Unbeknownst to the villagers, the Monster survived and is eventually found by Ygor (Bela Lugosi, once again) amid the rubble. Ygor, who is no fool, knows that when the whole town is out to get you, you get the hell out of Dodge. With the creature dazed and confused, and given a pep of energy thanks to a fortunate lightning bolt, Ygor sneaks the Monster into the town of Visaria.
In Visaria, Ygor seeks to find Henry Frankenstein’s other son, Ludwig (who does not have as cool a name as Wolf). Ludwig is a successful, and respected, doctor. The only one who doesn’t fully appreciate him is one of his assistants, Dr. Bohmer. Bohmer was one of Ludwig’s teachers, but since his pupil has surpassed him, he has some ill will towards Ludwig. Expect that sore spot to, eventually, be exploited by one conniving Ygor.
Speaking of Ygor, he and the creature try to keep a low profile, but that soon backfires. The Monster has a soft spot for kids (even the ones he accidentally kills) and when it meets a little girl who’s lost her ball on a roof, the big reanimated dead guy(s) can’t keep from helping. This seems like an “aww” moment, but the Monster kills a couple of people in the process (not the little girl, though). Gotta break some eggs to make an omelet.
After safely fetching the ball, the Monster is taken into police custody. Ludwig is summoned to examine the Monster and is soon approached by Ygor to patch and repair his father’s creation. Ludwig, adamantly, refuses. Ygor’s counter-proposal is that either Ludwig does as requested or Ygor will let the entire town know the ancestry of their favorite doctor.

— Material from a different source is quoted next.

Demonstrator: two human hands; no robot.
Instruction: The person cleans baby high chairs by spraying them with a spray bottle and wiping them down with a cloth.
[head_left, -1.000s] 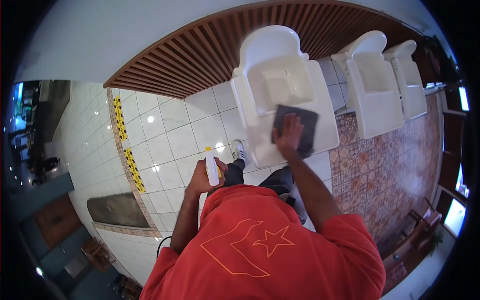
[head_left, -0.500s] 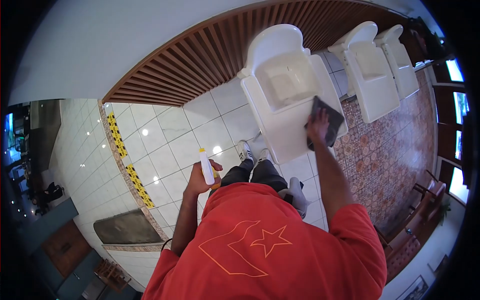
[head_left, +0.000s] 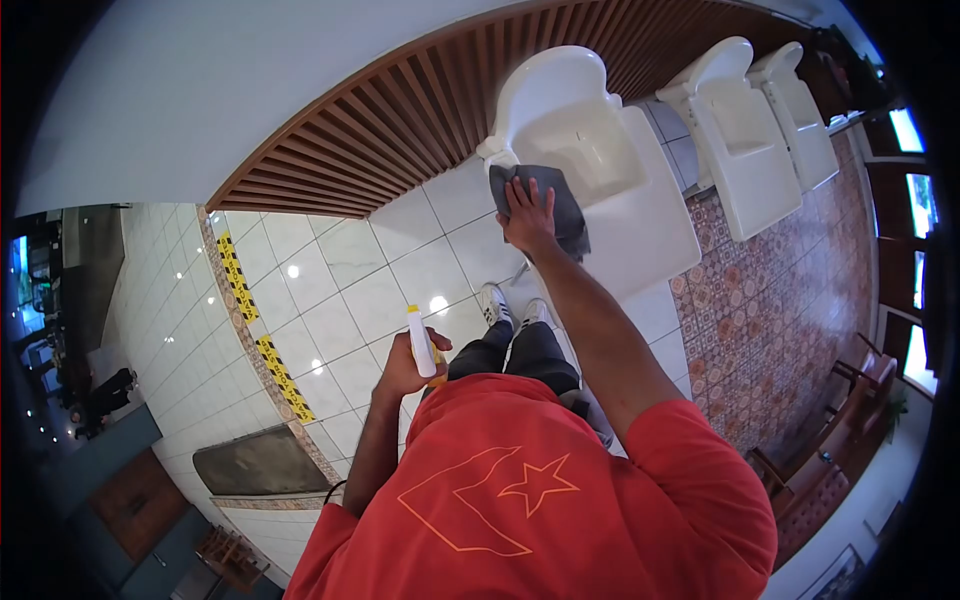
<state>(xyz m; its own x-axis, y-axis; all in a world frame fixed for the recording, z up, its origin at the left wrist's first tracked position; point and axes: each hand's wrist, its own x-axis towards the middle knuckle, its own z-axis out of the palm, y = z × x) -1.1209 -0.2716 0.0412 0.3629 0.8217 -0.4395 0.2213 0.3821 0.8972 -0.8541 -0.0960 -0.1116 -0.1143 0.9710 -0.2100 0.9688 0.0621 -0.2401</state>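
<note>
My left hand (head_left: 408, 362) is wrapped round a spray bottle (head_left: 420, 342) with a white head and yellow nozzle, held over the tiled floor. A dark grey cloth (head_left: 570, 215) lies over the left edge of the nearest white high chair (head_left: 640, 235), on its tray and side. My right hand (head_left: 528, 212) presses flat on this cloth with fingers spread. The seat hollow of the chair shows just right of the cloth.
Two more white high chairs (head_left: 745, 150) (head_left: 800, 120) stand to the right along a slatted wood panel (head_left: 350, 140). Yellow-black tape (head_left: 283, 380) and a dark mat (head_left: 255, 462) are on the left floor. Wooden furniture (head_left: 835, 450) stands at the lower right.
My right hand and the cloth first moved right across the tray, then back left to the chair's left edge. My left hand still holds the spray bottle. The view has shifted slightly.
</note>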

Lon Chaney, Jr., takes on the neck bolts in The Ghost of Frankenstein, after they were vacated by the great Boris Karloff. He does an admirable job, but Karloff’s absence is felt and his presence is missed. There’s nothing very wrong with Chaney as the Monster, he just feels different. This would not be the last time Chaney took over a role once occupied by Karloff; after Tom Tyler donned the wrappings for 1940’s The Mummy’s Hand, Chaney took over for the next three installments, making Lon Chaney, Jr., a monster actor extraordinaire– he played the Wolf Man, Dracula, Frankenstein and the Mummy.
The Ghost of Frankenstein isn’t a bad movie, but this is about where Universal assumed the “no idea is a bad idea” mentality which steered them to the monster rally films. Minor gripes aside, the movie is fun and everybody does an adequate job. As with Son of Frankenstein, Bela Lugosi steals the show.